Gerçekleşen Personel giderlerinin karşılığında yapılan işin planla karşılaştırılabilmesi için Kazanılan Değer (Earned Value) kavramı geliştirilmiştir. Kazanılan Değer, ne kadar çalışma gerçekleşmiş olursa olsun tamamlanan işin miktarını gösterir. Proje faaliyetleri değerlendirilirken, Yatırım Giderlerinin kontrolunda, Gerçekleşen maliyet Planlanan maliyetle karşılaştırılır. Personel Giderlerinin kontrolunda ise Gerçekleşen maliyet, Planlanan maliyet ve Kazanılan değerin üçü birbiriyle karşılaştırılır. Bu karşılaştırmalar sonucu, tamamlanan işin süre ve maliyet açısından planlara uygun olup olmadığı belirlenir ve buradan verimlilik değerine de ulaşılabilir. Bunun yapılabilmesi için personelin gerçekleştireceği işlerin ölçülebilir birimler cinsinden önceden tanımlanmış olması zorunludur. Türkiyede sanayinin geçmişinde yatırım gideri bulunmayan projelere genellikle rastlanılmadığı için Kazanılan Değer kavramının eksikliği fazla hissedilmemiştir. Günümüzde özellikle yatırım gideri bulunmayan ARGE projelerinin ve yazılım projelerinin başarısı için bu kavram kullanılmalıdır.
4.1. Kazanılan Değer için Örnek Hesaplama
10 adam- ay olarak planlanan iş paketinde 5 kişi iki ay çalışmış ve işin yarısını bitirmiştir.
Bu durumda:
Planlanan iş = 10 aa
Gerçekleşen iş = 10 aa
Kazanılan (Tamamlanan) iş = 5 aa
İş paketi Verimliliği = % 50 dir.
Bitirilmiş bir iş için Kazanılan Değer her zaman Planlanan Değere eşittir.

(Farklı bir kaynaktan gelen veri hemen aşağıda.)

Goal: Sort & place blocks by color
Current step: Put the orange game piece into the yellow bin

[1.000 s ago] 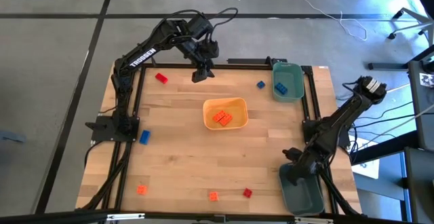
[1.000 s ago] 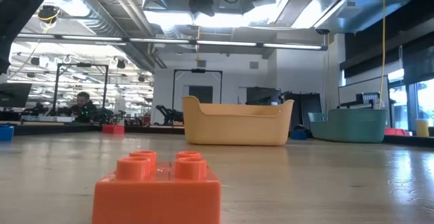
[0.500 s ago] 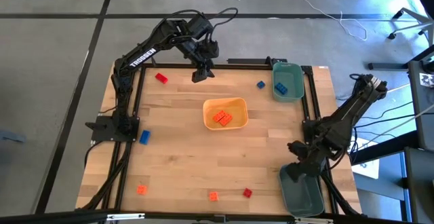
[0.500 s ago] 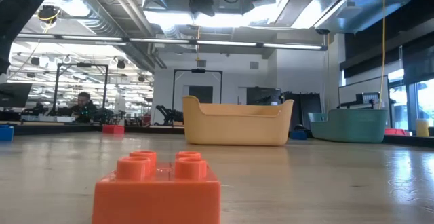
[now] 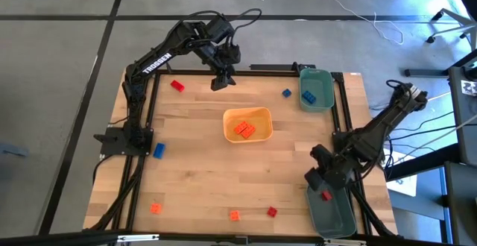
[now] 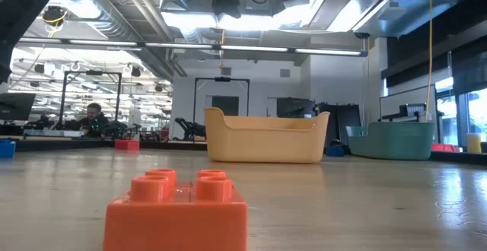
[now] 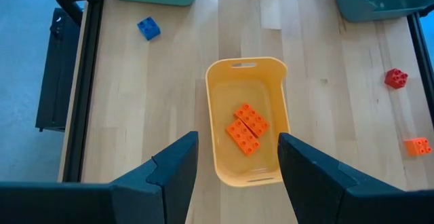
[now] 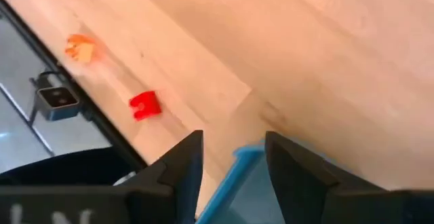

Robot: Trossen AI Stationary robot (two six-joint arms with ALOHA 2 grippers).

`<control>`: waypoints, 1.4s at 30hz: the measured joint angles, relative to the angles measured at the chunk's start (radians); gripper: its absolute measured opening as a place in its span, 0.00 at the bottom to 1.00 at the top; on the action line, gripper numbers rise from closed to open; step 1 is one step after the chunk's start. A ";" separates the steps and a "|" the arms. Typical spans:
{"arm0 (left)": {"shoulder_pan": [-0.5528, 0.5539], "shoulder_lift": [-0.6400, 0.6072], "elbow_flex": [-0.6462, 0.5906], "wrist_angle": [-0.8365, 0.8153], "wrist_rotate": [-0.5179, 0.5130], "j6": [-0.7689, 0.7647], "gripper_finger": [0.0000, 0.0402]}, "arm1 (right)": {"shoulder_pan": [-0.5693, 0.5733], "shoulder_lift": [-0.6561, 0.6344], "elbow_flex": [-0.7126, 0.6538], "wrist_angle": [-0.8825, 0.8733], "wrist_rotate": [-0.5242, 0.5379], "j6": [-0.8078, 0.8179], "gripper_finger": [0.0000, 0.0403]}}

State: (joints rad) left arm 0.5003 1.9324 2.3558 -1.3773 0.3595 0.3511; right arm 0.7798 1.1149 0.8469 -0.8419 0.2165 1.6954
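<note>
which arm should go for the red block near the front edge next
Right. The right gripper hangs open at the near teal bin, close to the red block. The left gripper sits at the far edge.

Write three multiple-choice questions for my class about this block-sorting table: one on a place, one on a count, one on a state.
1. Where does the yellow-orange tray sit?
A. mid-table
B. at the table's left edge
C. inside a teal bin

2. How many orange bricks lie in that tray?
A. none
B. two
C. five

3. How does the left claw stand?
A. shut on a red brick
B. open and holding nothing
C. shut on the tray's rim

Answers:
1 A: the high view shows the tray at the middle of the wooden table.
2 B: the left wrist view shows two orange bricks lying side by side.
3 B: in the left wrist view its fingers stand apart with nothing between them.
</note>
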 joint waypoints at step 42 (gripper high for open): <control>0.033 -0.469 -0.551 -0.193 -0.233 -0.477 0.48 | -0.736 0.000 0.263 0.027 0.009 -1.530 0.48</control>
State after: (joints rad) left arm 0.5332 1.4630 1.8051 -1.5708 0.1265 -0.1261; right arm 0.0435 1.1149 1.1099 -0.8150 0.2258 0.1657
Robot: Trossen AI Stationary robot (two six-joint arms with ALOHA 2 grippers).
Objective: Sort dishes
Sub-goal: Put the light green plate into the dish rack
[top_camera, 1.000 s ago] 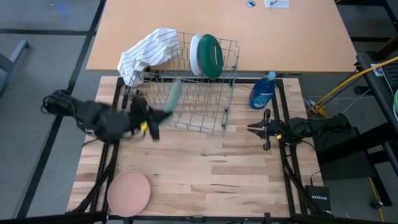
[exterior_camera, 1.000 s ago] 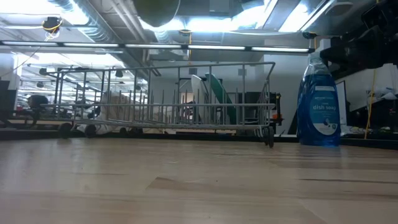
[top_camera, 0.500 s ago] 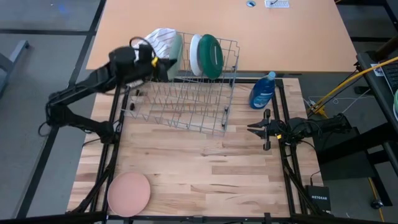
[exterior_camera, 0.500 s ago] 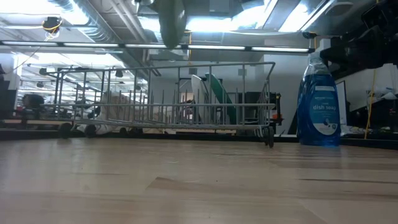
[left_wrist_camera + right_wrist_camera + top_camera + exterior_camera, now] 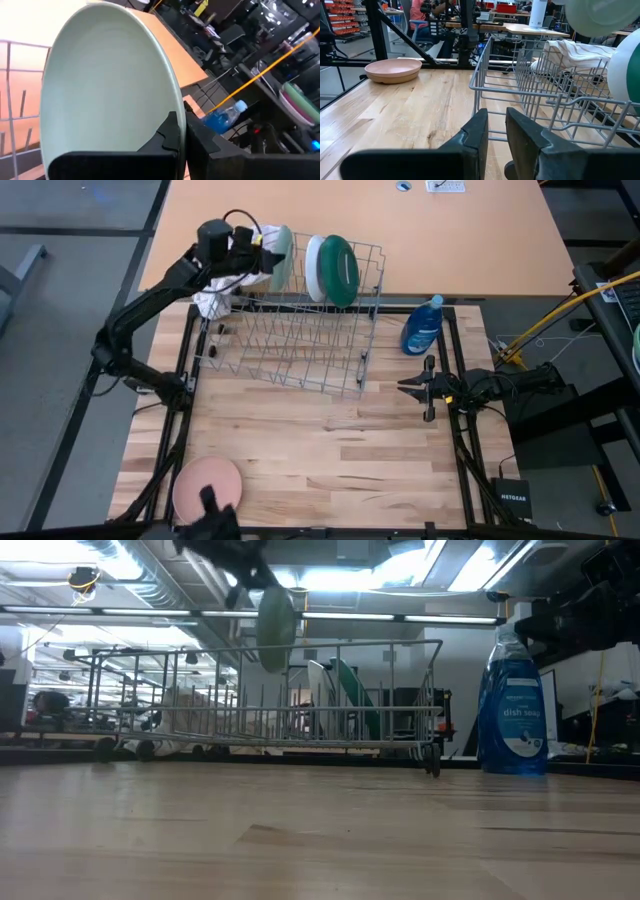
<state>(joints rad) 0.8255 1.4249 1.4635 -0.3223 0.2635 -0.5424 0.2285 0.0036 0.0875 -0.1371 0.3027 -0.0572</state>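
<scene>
Upper left in the high view, left claw is clamped on the pale sage green plate, upright above the wire dish rack, beside the white plate. Step: racking. Next: lower it between tines, release. Right claw waits, closed.

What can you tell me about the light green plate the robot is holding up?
The pale sage green plate is round, smooth and plain, and looks like glazed ceramic. The left gripper is shut on its rim and holds it on edge in the air, over the far left end of the wire dish rack. It stands beside the white plate and dark green plate already slotted upright there. Only the gripper touches it.
</scene>
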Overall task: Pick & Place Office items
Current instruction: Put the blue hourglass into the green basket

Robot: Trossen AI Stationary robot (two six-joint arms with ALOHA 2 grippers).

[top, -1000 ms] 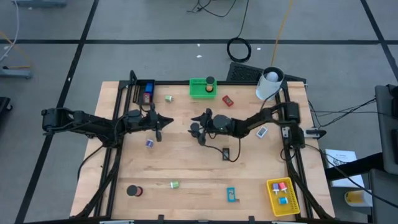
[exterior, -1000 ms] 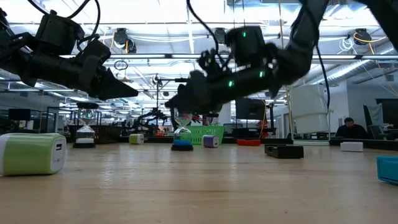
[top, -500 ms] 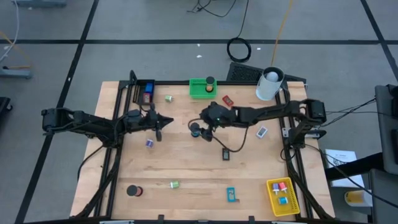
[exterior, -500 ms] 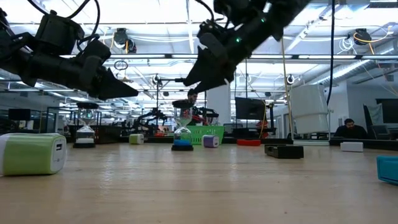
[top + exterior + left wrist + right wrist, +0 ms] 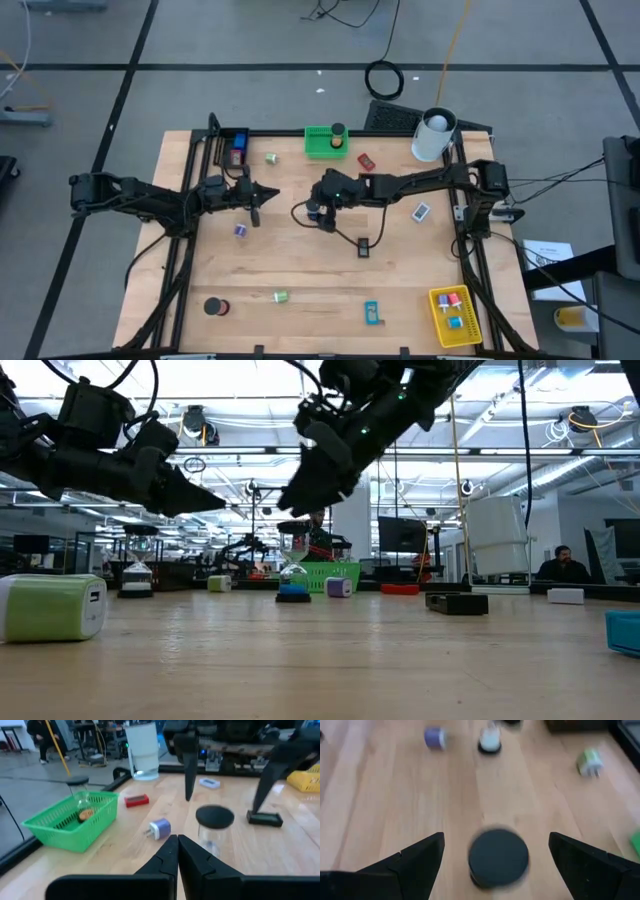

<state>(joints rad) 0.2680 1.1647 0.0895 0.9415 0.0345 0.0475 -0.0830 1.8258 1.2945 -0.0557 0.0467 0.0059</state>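
Observation:
A small hourglass with a black round top (image 5: 498, 856) stands upright on its blue base (image 5: 293, 595) at the table's middle (image 5: 316, 213). My right gripper (image 5: 496, 836) hangs open above it, one finger on each side of the black top, touching nothing; the low view shows it (image 5: 290, 500) well clear of the hourglass. My left gripper (image 5: 176, 845) is shut and empty, held above the table left of the middle (image 5: 266, 193). Loose on the wood lie a purple plug (image 5: 240, 230), a red block (image 5: 366, 161) and a green plug (image 5: 272, 158).
At the far edge stand a green bin (image 5: 325, 142), a black bin (image 5: 235, 145) and a white cylinder (image 5: 434, 135); a yellow bin (image 5: 455, 312) sits at the near right. A black block (image 5: 364, 248), a cyan piece (image 5: 372, 313), a green plug (image 5: 281, 296) and a black roll (image 5: 214, 306) lie nearer.
My right gripper has risen from just over the hourglass and tipped from steeply downward toward level, as its arm stretched out. The hourglass has stayed standing in its place.

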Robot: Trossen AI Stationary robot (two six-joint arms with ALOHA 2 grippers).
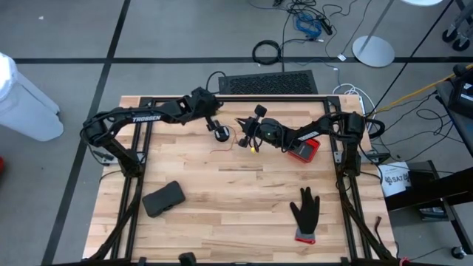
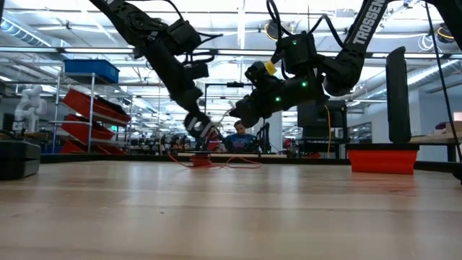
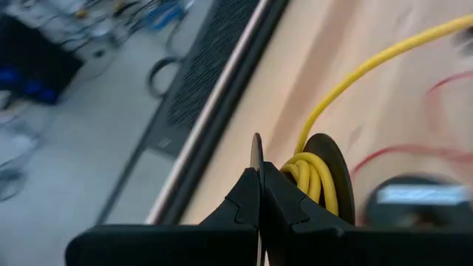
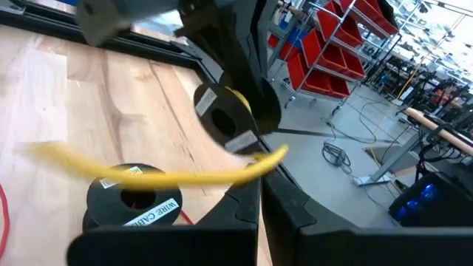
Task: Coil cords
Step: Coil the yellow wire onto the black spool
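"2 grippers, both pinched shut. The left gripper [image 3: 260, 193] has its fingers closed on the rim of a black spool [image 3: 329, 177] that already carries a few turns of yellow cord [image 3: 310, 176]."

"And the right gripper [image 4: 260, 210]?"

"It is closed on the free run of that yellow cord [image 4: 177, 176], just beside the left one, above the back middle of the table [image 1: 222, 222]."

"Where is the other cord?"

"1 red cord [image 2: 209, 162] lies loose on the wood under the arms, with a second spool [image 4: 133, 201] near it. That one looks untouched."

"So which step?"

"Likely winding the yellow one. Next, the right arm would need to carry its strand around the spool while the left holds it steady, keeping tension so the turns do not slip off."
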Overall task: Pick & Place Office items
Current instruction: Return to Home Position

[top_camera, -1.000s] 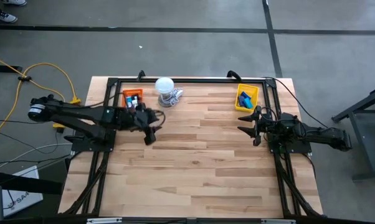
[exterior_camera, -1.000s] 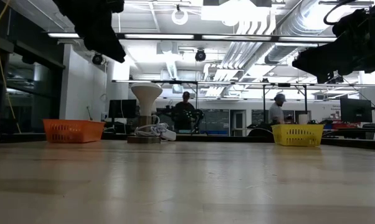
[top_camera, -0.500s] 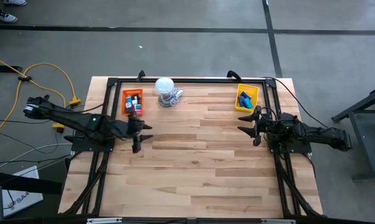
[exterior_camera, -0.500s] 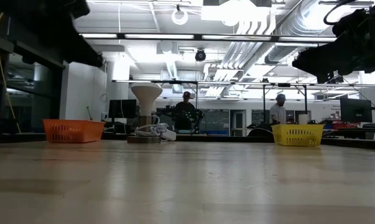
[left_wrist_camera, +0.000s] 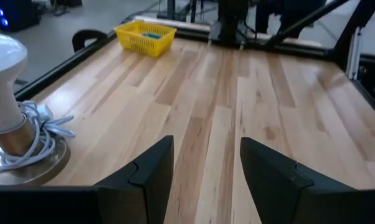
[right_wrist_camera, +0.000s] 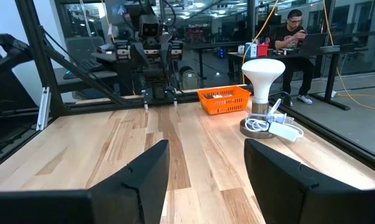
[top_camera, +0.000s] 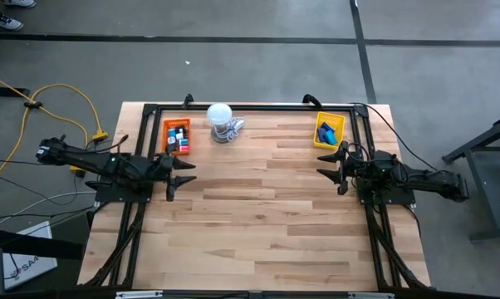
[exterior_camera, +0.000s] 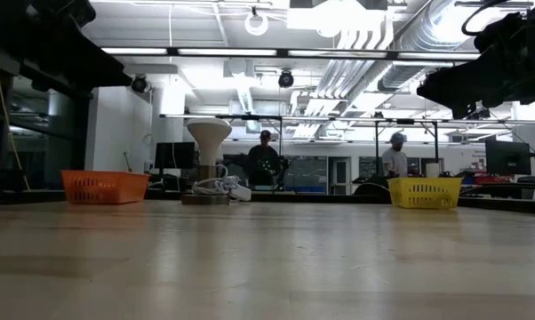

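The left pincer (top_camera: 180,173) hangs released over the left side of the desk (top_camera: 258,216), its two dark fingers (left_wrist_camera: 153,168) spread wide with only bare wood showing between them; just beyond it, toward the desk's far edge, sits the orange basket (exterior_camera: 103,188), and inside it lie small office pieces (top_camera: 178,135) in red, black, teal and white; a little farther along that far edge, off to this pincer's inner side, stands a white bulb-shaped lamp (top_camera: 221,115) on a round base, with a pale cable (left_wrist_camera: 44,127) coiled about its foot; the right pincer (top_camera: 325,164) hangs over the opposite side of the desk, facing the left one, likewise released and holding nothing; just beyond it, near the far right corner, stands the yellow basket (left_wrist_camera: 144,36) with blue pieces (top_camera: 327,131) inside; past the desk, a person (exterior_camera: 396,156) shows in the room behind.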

Hiç başlanmamış bir iş için Kazanılan Değer her zaman 0 dır.

5. TÜBİTAK ARGE YARDIMI VE PROJE YÖNETİMİNDE YENİ TEKNİKLER
Dünya Ticaret Örgütünün ARGE dışındaki tüm sübvansiyonları yasaklaması üzerine 1995 yılında DTM, ihracatı artırmak amacı ile firmalara ARGE yardımı programı başlattı. Yapılan işin ARGE olup olmadığını TÜBİTAK kararlaştıracak, DTM belirlenen yardım miktarını firmaya hibe olarak verecekti. Bu amaca uygun sistemi TÜBİTAK kuracaktı.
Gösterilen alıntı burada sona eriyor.